6. The Enduring Presence of Our Pre-Critical Past; or, Same As it Ever Was, Same As it Ever Was
On the Subject of Religion - Charting the Fault Lines of a Field of Study - James Dennis LoRusso
Russell T. McCutcheon [+ ]
University of Alabama
Russell T. McCutcheon is University Research Professor and Chair of the Department of Religious Studies at the University of Alabama, USA. He publishes widely on the history of the study of religion, the tools scholars use in their work, and the practical implications of that work.
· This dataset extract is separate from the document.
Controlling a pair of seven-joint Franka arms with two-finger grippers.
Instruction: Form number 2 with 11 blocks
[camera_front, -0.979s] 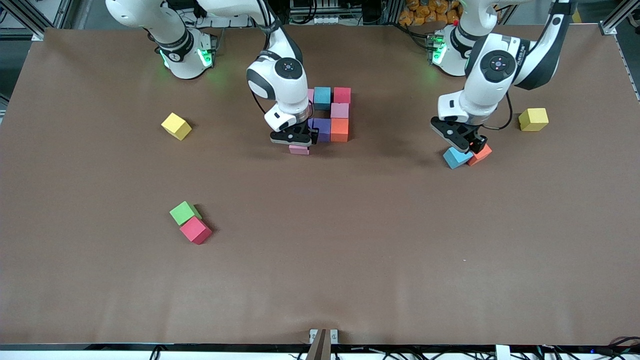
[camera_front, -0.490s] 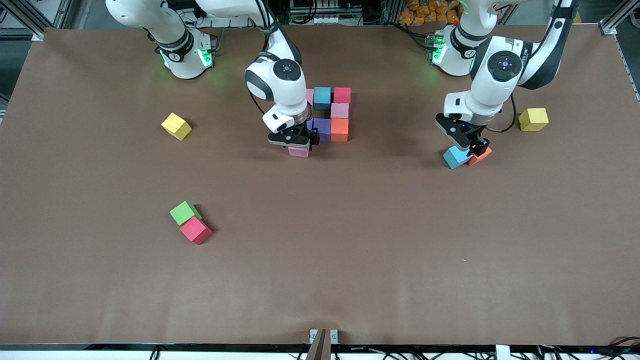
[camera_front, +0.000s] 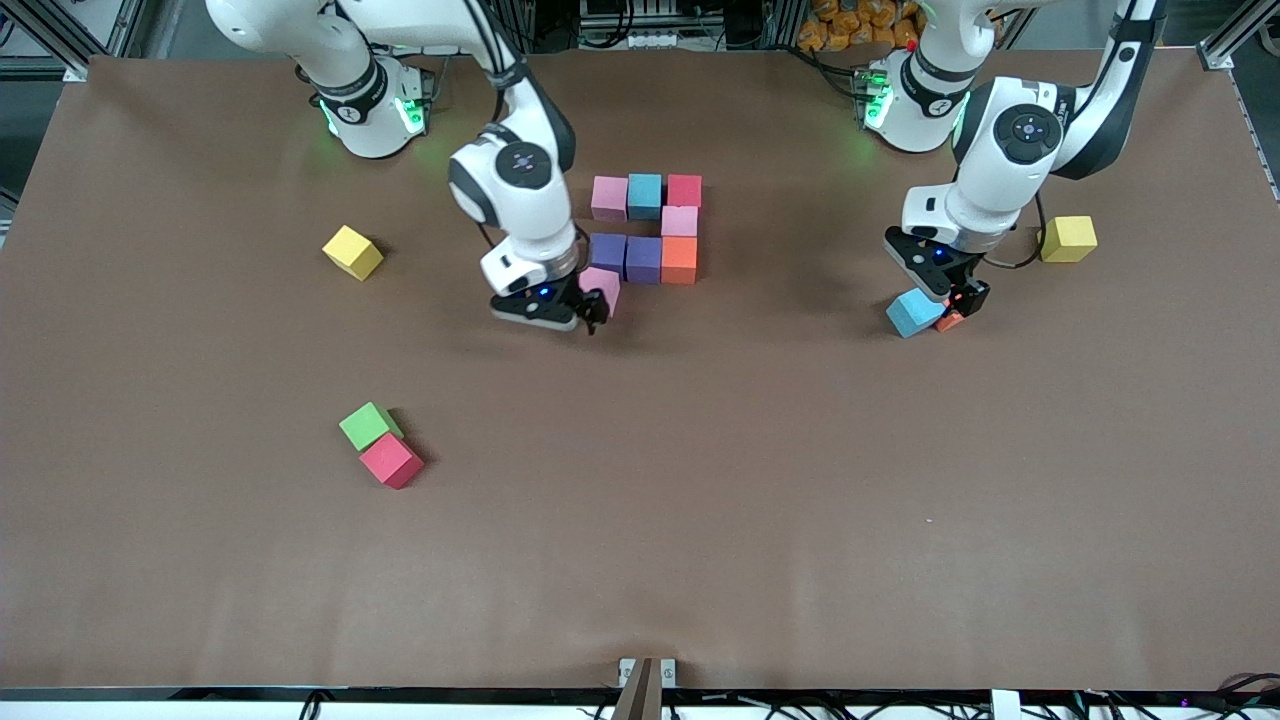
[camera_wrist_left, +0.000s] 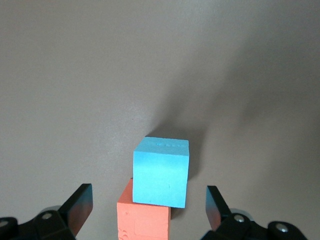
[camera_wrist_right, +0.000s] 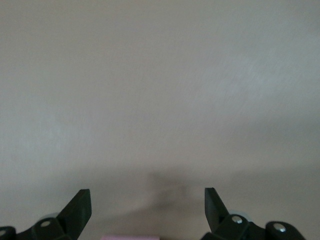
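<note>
Right gripper: we've just released the pink cube into the digit; fingers spread, backing off.
Left gripper: spread over orange cube, blue cube.

The front view looks down from high across the table, facing both arm bases and taking in the whole top. The left wrist view looks close down past its own fingers at a light blue block touching an orange block; the front view shares that pair. The right wrist view shows bare table and, probably, a pink block's edge.
</note>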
Among his recent publications are Reading J. Z. Smith (with Willi Braun; Oxford University Press, 2018), ‘Religion’ in Theory and Practice (Equinox Publishing, 2018) and Fabricating Religion (de Gruyter, 2018).
Description
Using initiatives to enhance both students’ and the publics’ religious literacy as the example—from professional associations establishing guidelines to Departments seeing in it their raison d’etre--this paper argues that recent critical gains in the study of religion have been effectively domesticated and thereby limited (such as strong critiques of the world religions paradigm). The paper concludes by challenging a new generation of scholars, some of whom are undoubtedly working in conditions that, in key regards, are rather different from their predecessors, to defend the academic study of religion as an exercise separate from advocating for various religious stances.